▸ What is required
Return verbatim all lines from the first one in the records to the line with "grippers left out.", both ends kept.

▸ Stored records
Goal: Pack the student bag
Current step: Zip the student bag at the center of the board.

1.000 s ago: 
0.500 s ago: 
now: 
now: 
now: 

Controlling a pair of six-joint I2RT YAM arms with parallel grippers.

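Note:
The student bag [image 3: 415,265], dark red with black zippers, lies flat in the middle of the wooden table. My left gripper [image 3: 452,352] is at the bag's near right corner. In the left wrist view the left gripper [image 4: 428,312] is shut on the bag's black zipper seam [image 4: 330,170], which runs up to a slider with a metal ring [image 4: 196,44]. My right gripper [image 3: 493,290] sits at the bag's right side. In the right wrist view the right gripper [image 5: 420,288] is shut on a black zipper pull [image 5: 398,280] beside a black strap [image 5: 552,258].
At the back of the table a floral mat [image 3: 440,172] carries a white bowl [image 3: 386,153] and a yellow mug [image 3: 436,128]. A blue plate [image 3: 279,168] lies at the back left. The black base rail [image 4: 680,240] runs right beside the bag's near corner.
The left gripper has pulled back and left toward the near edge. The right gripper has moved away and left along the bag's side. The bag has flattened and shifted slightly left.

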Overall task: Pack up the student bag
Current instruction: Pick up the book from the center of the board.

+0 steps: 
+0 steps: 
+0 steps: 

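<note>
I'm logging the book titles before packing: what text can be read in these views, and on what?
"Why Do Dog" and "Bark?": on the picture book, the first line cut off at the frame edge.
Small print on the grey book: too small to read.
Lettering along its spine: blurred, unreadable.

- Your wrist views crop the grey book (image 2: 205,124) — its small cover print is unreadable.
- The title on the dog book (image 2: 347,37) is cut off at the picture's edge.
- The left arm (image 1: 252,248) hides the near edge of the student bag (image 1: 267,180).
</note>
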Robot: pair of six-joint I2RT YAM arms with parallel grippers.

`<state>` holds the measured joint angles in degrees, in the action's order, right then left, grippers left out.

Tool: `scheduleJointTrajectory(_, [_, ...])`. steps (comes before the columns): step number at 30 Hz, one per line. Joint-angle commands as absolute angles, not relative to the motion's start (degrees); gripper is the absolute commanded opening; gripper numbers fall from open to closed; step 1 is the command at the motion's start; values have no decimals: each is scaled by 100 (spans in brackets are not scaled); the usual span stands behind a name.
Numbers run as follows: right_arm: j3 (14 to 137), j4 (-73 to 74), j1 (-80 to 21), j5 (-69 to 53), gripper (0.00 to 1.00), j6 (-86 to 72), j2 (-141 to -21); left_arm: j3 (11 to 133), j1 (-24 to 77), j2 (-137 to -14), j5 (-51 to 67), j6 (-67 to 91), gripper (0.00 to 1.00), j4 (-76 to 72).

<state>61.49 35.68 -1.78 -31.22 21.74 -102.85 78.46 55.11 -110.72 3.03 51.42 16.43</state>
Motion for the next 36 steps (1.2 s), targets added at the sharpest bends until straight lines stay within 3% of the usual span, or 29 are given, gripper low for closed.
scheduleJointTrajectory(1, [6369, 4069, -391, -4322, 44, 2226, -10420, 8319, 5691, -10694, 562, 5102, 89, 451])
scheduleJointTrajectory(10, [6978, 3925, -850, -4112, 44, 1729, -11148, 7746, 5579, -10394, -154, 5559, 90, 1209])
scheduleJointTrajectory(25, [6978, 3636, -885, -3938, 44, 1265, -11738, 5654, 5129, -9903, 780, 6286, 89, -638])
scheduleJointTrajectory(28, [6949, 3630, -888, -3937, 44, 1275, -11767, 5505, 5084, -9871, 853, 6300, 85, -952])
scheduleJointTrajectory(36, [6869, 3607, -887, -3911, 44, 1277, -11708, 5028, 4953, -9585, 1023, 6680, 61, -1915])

▸ Solved exercise
Goal: Pack the student bag
Current step: Zip the student bag at the center of the board.

1.000 s ago: 
0.500 s ago: 
now: 
now: 
now: 

Controlling a pair of six-joint I2RT YAM arms with parallel grippers.

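Note:
The student bag [image 3: 415,265], dark red with black zippers, lies flat in the middle of the wooden table. My left gripper [image 3: 452,352] is at the bag's near right corner. In the left wrist view the left gripper [image 4: 428,312] is shut on the bag's black zipper seam [image 4: 330,170], which runs up to a slider with a metal ring [image 4: 196,44]. My right gripper [image 3: 493,290] sits at the bag's right side. In the right wrist view the right gripper [image 5: 420,288] is shut on a black zipper pull [image 5: 398,280] beside a black strap [image 5: 552,258].
At the back of the table a floral mat [image 3: 440,172] carries a white bowl [image 3: 386,153] and a yellow mug [image 3: 436,128]. A blue plate [image 3: 279,168] lies at the back left. The black base rail [image 4: 680,240] runs right beside the bag's near corner.
The left gripper has pulled back and left toward the near edge. The right gripper has moved away and left along the bag's side. The bag has flattened and shifted slightly left.
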
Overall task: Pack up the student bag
Current instruction: Pick up the book from the center of the board.

+0 steps: 
+0 steps: 
+0 steps: 

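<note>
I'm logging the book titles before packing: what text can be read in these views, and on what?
"Why Do Dog" and "Bark?": on the picture book, the first line cut off at the frame edge.
Small print on the grey book: too small to read.
Lettering along its spine: blurred, unreadable.

- Your wrist views crop the grey book (image 2: 205,124) — its small cover print is unreadable.
- The title on the dog book (image 2: 347,37) is cut off at the picture's edge.
- The left arm (image 1: 252,248) hides the near edge of the student bag (image 1: 267,180).
</note>
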Robot: pair of six-joint I2RT YAM arms with parallel grippers.

`<state>` holds the measured joint angles in degrees, in the action's order, right then left, grippers left out.

A complete answer has now been given.